*Exercise aim:*
Among the lines below, a stretch begins at the one with "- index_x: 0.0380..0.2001" and ends at the one with "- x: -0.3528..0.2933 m". Repeat that stretch exactly, ends included.

*Source material:*
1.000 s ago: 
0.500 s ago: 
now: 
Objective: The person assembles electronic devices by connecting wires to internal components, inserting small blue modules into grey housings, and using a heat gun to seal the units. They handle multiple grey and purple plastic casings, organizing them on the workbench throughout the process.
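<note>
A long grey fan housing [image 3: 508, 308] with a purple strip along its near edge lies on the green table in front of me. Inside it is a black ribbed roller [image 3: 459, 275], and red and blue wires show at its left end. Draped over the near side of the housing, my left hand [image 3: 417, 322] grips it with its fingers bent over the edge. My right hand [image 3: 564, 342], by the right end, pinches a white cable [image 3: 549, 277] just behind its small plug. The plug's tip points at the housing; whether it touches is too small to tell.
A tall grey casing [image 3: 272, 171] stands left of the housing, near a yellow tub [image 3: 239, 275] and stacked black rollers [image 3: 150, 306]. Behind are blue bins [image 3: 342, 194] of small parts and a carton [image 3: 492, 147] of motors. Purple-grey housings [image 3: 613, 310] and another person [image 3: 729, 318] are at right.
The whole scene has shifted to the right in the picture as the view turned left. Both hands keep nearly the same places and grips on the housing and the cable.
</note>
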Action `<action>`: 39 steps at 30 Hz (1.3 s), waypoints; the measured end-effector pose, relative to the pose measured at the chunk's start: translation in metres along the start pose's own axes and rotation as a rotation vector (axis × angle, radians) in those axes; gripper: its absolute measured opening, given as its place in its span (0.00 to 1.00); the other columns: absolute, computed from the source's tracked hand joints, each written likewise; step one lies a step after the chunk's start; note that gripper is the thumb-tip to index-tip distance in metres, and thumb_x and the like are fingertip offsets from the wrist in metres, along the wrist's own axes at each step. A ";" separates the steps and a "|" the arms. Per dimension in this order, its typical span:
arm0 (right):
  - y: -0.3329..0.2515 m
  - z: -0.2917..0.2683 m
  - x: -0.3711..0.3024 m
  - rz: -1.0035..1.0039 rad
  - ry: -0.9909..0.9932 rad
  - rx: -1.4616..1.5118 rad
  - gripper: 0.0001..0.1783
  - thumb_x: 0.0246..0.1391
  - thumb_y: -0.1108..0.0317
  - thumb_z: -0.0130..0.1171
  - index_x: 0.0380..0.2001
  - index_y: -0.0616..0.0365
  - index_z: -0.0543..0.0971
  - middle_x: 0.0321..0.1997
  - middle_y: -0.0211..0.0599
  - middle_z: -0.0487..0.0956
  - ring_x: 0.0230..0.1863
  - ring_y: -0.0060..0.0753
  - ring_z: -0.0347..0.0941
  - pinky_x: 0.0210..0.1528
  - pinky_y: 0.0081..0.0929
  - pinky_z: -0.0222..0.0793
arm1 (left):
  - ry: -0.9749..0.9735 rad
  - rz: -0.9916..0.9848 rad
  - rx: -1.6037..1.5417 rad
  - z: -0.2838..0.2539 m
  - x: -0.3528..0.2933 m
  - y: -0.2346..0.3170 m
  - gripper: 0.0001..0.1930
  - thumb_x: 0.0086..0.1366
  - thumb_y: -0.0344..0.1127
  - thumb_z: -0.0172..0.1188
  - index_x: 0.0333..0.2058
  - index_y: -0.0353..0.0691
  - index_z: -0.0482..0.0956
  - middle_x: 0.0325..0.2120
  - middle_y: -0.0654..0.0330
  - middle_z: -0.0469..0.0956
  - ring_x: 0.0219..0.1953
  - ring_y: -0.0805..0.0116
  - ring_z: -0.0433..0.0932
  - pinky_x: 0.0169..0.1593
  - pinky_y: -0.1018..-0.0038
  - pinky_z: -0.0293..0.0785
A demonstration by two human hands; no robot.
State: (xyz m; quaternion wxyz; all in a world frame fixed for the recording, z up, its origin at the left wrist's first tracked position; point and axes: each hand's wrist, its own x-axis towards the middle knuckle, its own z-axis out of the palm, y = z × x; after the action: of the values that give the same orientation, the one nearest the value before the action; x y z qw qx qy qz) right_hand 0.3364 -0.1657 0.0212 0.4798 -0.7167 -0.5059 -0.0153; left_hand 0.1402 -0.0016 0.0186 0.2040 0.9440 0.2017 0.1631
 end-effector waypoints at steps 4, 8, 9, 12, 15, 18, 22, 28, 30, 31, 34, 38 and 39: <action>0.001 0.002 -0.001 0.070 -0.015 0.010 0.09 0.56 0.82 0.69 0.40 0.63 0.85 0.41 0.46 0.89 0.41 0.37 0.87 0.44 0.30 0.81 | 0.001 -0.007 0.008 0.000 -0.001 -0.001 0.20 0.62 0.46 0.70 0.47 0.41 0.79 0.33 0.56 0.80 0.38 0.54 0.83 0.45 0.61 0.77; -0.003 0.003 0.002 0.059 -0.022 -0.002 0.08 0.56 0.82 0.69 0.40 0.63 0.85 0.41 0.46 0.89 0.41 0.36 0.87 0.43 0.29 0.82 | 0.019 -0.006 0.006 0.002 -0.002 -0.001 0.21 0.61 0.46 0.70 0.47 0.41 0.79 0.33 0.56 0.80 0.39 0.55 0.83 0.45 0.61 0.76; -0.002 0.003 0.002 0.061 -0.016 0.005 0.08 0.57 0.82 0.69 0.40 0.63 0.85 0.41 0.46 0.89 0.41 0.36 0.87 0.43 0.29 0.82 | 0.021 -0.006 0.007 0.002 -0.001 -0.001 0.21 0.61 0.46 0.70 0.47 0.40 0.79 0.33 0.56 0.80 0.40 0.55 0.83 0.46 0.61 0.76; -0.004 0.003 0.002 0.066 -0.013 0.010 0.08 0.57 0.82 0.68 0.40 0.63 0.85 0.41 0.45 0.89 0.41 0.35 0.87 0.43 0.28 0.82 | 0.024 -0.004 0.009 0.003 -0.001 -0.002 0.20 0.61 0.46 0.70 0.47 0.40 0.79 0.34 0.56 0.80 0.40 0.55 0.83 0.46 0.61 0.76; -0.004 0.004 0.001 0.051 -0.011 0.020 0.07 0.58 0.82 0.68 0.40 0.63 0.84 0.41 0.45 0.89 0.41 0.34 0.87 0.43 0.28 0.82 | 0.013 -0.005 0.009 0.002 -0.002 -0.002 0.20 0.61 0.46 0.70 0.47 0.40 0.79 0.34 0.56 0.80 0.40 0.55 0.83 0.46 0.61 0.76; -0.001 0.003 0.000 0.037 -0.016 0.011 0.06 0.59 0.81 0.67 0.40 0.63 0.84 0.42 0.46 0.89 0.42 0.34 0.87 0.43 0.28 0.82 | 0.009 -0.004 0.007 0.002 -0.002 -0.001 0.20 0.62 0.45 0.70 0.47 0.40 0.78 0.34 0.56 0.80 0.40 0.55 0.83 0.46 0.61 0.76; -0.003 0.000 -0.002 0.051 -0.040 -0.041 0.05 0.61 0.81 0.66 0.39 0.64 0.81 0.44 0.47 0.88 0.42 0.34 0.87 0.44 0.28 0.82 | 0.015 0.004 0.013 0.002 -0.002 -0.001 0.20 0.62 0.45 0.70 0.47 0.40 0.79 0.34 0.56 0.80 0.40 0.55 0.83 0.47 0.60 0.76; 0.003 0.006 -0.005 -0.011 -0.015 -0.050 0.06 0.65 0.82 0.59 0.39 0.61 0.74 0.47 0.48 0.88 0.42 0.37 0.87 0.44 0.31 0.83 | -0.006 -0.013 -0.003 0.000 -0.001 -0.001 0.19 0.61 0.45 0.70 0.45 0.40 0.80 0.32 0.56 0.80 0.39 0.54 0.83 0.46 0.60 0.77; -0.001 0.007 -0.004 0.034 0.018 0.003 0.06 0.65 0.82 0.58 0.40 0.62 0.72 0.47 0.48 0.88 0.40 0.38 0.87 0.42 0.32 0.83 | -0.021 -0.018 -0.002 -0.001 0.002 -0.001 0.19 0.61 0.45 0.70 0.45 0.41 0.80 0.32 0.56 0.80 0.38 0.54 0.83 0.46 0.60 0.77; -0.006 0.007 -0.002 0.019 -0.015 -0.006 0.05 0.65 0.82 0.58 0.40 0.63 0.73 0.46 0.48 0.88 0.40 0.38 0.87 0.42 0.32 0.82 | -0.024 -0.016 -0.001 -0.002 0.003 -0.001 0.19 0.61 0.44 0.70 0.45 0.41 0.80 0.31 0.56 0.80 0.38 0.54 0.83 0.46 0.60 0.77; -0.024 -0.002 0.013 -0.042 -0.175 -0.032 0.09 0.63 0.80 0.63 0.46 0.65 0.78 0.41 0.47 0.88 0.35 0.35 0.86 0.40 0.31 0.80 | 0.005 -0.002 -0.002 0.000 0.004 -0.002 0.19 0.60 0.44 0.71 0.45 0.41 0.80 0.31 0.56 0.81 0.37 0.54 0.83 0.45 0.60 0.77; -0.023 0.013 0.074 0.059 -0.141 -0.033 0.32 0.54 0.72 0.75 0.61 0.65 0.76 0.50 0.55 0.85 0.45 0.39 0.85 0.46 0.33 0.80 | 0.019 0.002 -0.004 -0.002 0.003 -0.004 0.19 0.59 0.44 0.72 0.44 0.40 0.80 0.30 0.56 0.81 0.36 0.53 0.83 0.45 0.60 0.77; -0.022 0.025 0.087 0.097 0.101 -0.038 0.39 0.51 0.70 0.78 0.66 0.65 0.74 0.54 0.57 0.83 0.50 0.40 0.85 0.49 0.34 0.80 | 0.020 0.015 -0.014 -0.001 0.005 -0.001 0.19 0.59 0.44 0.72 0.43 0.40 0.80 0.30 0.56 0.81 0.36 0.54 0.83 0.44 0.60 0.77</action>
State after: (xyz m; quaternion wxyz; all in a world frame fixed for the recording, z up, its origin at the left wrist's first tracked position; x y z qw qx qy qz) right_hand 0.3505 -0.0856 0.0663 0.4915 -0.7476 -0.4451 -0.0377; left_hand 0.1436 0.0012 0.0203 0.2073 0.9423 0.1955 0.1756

*Task answer:*
  - index_x: 0.0380..0.2001
  - index_y: -0.0616..0.0365
  - index_z: -0.0543..0.0971
  - middle_x: 0.0321..0.1997
  - middle_y: -0.0211..0.0599
  - middle_z: -0.0487..0.0956
  - ring_x: 0.0230..0.1863
  - ring_y: -0.0060..0.0753
  - ring_z: -0.0347..0.0941
  - pinky_x: 0.0210..0.1528
  - pinky_y: 0.0081..0.0929
  - pinky_z: -0.0222..0.0793
arm1 (left):
  - ry: -0.9749..0.9735 rad
  - rz: -0.9916..0.9848 rad
  - rx: -1.6037..1.5417 rad
  - z: -0.2838..0.2539 m
  - x: -0.3528..0.2933 m

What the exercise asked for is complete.